## [EXERCISE REQUIREMENTS]
From first line to last, write out the data precisely as shown.

Stored records:
* * * * * * * * *

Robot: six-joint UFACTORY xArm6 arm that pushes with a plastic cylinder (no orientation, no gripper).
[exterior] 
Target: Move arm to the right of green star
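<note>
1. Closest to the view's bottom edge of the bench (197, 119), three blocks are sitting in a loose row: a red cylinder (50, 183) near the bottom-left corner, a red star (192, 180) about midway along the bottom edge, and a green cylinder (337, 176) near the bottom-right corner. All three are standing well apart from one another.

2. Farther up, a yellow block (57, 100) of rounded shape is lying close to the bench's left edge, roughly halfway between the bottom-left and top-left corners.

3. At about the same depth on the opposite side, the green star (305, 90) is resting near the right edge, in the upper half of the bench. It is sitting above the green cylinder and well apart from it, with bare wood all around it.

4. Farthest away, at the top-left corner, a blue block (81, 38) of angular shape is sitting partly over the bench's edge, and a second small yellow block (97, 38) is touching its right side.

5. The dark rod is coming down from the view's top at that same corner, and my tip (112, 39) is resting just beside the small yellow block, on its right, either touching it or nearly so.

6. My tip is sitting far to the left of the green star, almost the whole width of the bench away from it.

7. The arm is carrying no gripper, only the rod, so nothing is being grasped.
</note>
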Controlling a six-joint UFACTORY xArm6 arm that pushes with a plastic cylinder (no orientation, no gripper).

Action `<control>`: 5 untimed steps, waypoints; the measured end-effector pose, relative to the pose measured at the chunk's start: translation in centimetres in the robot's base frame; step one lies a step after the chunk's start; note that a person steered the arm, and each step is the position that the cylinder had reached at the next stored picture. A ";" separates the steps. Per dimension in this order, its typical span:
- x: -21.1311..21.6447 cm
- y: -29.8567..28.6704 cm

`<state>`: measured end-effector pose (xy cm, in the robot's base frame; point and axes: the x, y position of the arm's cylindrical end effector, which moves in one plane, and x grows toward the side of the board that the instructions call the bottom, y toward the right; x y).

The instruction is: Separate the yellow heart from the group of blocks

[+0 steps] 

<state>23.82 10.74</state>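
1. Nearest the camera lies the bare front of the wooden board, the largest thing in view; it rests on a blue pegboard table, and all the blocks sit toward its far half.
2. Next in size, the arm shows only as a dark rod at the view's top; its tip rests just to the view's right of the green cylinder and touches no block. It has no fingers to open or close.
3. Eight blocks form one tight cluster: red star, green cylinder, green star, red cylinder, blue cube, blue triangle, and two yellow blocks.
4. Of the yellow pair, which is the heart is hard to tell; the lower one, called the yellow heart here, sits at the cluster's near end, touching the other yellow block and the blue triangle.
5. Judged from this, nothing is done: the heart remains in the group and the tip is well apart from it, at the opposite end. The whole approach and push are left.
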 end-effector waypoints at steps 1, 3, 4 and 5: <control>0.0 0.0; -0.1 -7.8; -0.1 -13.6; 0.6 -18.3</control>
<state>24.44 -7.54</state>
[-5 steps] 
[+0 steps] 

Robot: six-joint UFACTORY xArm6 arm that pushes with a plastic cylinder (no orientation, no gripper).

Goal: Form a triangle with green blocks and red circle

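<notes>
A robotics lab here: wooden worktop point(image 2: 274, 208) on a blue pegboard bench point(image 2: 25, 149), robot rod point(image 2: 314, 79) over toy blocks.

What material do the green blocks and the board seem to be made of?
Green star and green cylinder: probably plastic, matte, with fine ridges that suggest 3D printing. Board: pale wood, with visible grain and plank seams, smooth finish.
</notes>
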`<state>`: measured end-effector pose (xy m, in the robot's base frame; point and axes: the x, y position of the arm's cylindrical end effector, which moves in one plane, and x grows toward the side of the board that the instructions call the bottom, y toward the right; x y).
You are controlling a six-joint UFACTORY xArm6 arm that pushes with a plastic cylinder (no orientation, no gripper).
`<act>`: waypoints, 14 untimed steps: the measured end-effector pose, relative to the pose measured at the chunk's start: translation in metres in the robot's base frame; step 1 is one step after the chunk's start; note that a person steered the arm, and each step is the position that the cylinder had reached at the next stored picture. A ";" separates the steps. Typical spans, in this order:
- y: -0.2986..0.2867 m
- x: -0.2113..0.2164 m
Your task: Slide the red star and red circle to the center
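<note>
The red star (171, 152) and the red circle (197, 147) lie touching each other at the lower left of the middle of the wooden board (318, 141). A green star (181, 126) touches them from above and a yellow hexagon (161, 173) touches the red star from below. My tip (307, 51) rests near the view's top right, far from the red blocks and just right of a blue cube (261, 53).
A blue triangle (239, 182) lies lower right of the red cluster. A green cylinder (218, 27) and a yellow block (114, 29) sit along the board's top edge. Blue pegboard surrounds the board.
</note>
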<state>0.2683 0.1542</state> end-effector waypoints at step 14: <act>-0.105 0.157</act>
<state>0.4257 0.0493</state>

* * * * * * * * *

## [ANSWER]
Robot: six-joint UFACTORY xArm6 arm that pushes with a plastic cylinder (no orientation, no gripper).
[exterior] 
Target: Move arm to the right of green star
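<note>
1. Closest to the view's bottom edge of the bench (197, 119), three blocks are sitting in a loose row: a red cylinder (50, 183) near the bottom-left corner, a red star (192, 180) about midway along the bottom edge, and a green cylinder (337, 176) near the bottom-right corner. All three are standing well apart from one another.

2. Farther up, a yellow block (57, 100) of rounded shape is lying close to the bench's left edge, roughly halfway between the bottom-left and top-left corners.

3. At about the same depth on the opposite side, the green star (305, 90) is resting near the right edge, in the upper half of the bench. It is sitting above the green cylinder and well apart from it, with bare wood all around it.

4. Farthest away, at the top-left corner, a blue block (81, 38) of angular shape is sitting partly over the bench's edge, and a second small yellow block (97, 38) is touching its right side.

5. The dark rod is coming down from the view's top at that same corner, and my tip (112, 39) is resting just beside the small yellow block, on its right, either touching it or nearly so.

6. My tip is sitting far to the left of the green star, almost the whole width of the bench away from it.

7. The arm is carrying no gripper, only the rod, so nothing is being grasped.
</note>
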Controlling a six-joint UFACTORY xArm6 arm that pushes with a plastic cylinder (no orientation, no gripper).

Action `<control>`: 5 untimed steps, waypoints; the measured end-effector pose, relative to the pose measured at the chunk's start: translation in centimetres in the robot's base frame; step one lies a step after the chunk's start; note that a person steered the arm, and each step is the position that the cylinder had reached at the next stored picture. A ";" separates the steps. Per dimension in this order, its typical span:
- x: -21.1311..21.6447 cm
- y: -29.8567..28.6704 cm

`<state>`: measured end-effector pose (xy cm, in the robot's base frame; point and axes: the x, y position of the arm's cylindrical end effector, which moves in one plane, and x grows toward the side of the board that the instructions call the bottom, y toward the right; x y).

The instruction is: Separate the yellow heart from the group of blocks

[+0 steps] 

<state>23.82 10.74</state>
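1. Nearest the camera lies the bare front of the wooden board, the largest thing in view; it rests on a blue pegboard table, and all the blocks sit toward its far half.
2. Next in size, the arm shows only as a dark rod at the view's top; its tip rests just to the view's right of the green cylinder and touches no block. It has no fingers to open or close.
3. Eight blocks form one tight cluster: red star, green cylinder, green star, red cylinder, blue cube, blue triangle, and two yellow blocks.
4. Of the yellow pair, which is the heart is hard to tell; the lower one, called the yellow heart here, sits at the cluster's near end, touching the other yellow block and the blue triangle.
5. Judged from this, nothing is done: the heart remains in the group and the tip is well apart from it, at the opposite end. The whole approach and push are left.
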 end-effector waypoints at steps 1, 3, 4 and 5: <control>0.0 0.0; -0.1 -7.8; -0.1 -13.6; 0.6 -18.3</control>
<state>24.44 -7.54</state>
[-5 steps] 
[+0 steps] 

Robot: six-joint UFACTORY xArm6 arm that pushes with a plastic cylinder (no orientation, no gripper).

Goal: Form a triangle with green blocks and red circle

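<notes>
A robotics lab here: wooden worktop point(image 2: 274, 208) on a blue pegboard bench point(image 2: 25, 149), robot rod point(image 2: 314, 79) over toy blocks.

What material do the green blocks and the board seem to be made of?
Green star and green cylinder: probably plastic, matte, with fine ridges that suggest 3D printing. Board: pale wood, with visible grain and plank seams, smooth finish.
</notes>
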`<state>`: measured end-effector pose (xy m, in the robot's base frame; point and axes: the x, y position of the arm's cylindrical end effector, which moves in one plane, and x grows toward the side of the board that the instructions call the bottom, y toward the right; x y).
You are controlling a six-joint UFACTORY xArm6 arm that pushes with a plastic cylinder (no orientation, no gripper).
`<act>`: waypoints, 14 untimed steps: the measured end-effector pose, relative to the pose measured at the chunk's start: translation in metres in the robot's base frame; step 1 is one step after the chunk's start; note that a person steered the arm, and each step is the position that the cylinder had reached at the next stored picture. A ";" separates the steps. Typical spans, in this order:
- y: -0.2986..0.2867 m
- x: -0.2113..0.2164 m
Your task: Slide the red star and red circle to the center
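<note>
The red star (171, 152) and the red circle (197, 147) lie touching each other at the lower left of the middle of the wooden board (318, 141). A green star (181, 126) touches them from above and a yellow hexagon (161, 173) touches the red star from below. My tip (307, 51) rests near the view's top right, far from the red blocks and just right of a blue cube (261, 53).
A blue triangle (239, 182) lies lower right of the red cluster. A green cylinder (218, 27) and a yellow block (114, 29) sit along the board's top edge. Blue pegboard surrounds the board.
</note>
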<state>0.2683 0.1542</state> end-effector waypoints at step 14: <act>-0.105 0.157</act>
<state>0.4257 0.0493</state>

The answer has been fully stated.